Personally I would have relegated Black Sheep Of The Family to a single only track, and downgraded If You Don’t Like Rock & Roll (which was too much like an Elf out-take really) to the status of b-side.  Still I’m Sad needed to be reworked as a massive instrumental set closer rather than the badly mixed version we get (which on the CD gives more importance to the effing cow-bell than the guitar). Even on stage this failed to properly develop into the mid-set showcase it deserved to be, and was largely thrown away amidst the end of set madness. Overall the LP could have done with one other guitar heavy piece to bulk the album out and knock us dead. Perhaps even the idea of bringing the introspective material together on one side; imagine Catch The Rainbow and Temple Of The King extended and linked to form one amazing sequence in the way they did Stargazer / Light on the second album?  Older fans noted nods towards Soldier of Fortune on the latter and Hendrix on the former, but despite that these tracks still managed to offer something new and promising.
The heavier tracks all seem to be shortened on purpose, trying to keep them more commercial, when there was no great need.  It was only ever going to be the  fans who rushed out and bought this album on release. Longer cuts with more guitar would have worked, and if singles were needed, just trim them down for 45s afterwards. As it was most of these numbers only began to fully demonstrate their potential once done live.

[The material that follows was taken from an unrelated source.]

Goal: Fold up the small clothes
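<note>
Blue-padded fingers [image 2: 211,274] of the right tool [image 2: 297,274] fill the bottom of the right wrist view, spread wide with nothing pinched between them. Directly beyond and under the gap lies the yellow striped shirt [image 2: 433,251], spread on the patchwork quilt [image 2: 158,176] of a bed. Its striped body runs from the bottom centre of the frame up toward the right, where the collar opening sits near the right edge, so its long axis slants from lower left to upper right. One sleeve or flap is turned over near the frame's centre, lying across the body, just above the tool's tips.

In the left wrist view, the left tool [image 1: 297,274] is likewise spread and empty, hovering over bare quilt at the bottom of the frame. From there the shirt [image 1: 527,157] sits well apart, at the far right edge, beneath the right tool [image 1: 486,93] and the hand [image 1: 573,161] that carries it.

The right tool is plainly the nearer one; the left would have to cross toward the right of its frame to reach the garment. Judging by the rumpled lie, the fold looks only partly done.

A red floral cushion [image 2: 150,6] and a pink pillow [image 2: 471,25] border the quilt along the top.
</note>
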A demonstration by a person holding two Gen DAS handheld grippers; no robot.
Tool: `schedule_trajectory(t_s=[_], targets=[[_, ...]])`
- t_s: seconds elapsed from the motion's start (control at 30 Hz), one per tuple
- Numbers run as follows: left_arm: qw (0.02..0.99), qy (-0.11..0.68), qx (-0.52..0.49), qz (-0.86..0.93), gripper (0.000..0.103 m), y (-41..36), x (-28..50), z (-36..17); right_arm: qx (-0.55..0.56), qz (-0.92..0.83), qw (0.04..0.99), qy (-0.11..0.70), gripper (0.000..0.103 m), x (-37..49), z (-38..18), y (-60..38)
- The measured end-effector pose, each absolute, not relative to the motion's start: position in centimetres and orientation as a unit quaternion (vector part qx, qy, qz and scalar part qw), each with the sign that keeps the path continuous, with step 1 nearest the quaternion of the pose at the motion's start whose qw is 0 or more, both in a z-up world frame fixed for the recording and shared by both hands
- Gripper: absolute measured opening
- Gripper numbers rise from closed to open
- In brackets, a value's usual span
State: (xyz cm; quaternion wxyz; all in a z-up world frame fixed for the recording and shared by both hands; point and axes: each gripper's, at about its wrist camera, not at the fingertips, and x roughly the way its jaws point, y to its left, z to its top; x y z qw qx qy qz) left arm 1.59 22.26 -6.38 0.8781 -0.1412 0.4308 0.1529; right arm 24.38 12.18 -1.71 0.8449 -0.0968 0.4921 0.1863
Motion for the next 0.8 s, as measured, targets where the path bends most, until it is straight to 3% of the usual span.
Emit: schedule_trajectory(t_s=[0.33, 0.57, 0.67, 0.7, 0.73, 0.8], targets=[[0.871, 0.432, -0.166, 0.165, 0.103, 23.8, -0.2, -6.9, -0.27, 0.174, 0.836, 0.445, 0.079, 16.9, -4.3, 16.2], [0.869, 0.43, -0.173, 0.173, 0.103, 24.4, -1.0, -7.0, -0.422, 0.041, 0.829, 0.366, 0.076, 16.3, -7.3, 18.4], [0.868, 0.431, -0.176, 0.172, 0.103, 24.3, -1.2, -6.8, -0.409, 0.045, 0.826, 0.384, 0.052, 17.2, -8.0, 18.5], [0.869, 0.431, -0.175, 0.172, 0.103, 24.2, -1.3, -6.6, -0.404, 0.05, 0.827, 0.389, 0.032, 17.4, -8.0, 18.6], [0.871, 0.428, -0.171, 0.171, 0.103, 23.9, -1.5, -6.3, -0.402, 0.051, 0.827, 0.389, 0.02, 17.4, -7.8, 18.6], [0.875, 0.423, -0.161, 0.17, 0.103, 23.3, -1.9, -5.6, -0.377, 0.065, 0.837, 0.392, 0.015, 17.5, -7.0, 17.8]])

The inner gatefold featured a montage of older photos

The inner gatefold featured a montage of older photos

But despite the issues and compromises, there is still plenty to make Rainbow’s debut worth checking out and on the heavier side Man On The Silver Mountain, C16 Greensleeves, Snake Charmer and Self Portrait all have something about them, and it’s fascinating to listen to these now and remember what came next when Ritchie found his feet, and a band who could take it up a level (though for me there is no doubt Elf were up to it given the right circumstances – you only have to listen to their final album Trying To Burn The Sun to see that).  Curiously the sleeve seemed to sum up the project; a great idea but poorly executed.  Imagine that design done by Frank Frazetta?
Collectors – should look for the original UK Oyster label edition, a great pressing, and only available for a couple of years.  Pension fund managers – should seek out the ultra rare Purple Records edition from New Zealand.  Those who have gone digital – well, I personally prefer the older CD issue.  The remaster from a few years ago is very clipped and too loud, but it’s about all there is, the album never made it to the Universal deluxe series. There is no doubt that the album has long been in need of a really sympathetic remix now that it no longer needs to fit the moment, though whether anyone even knows where the masters are these days seems uncertain (never mind would the man himself allow such work.)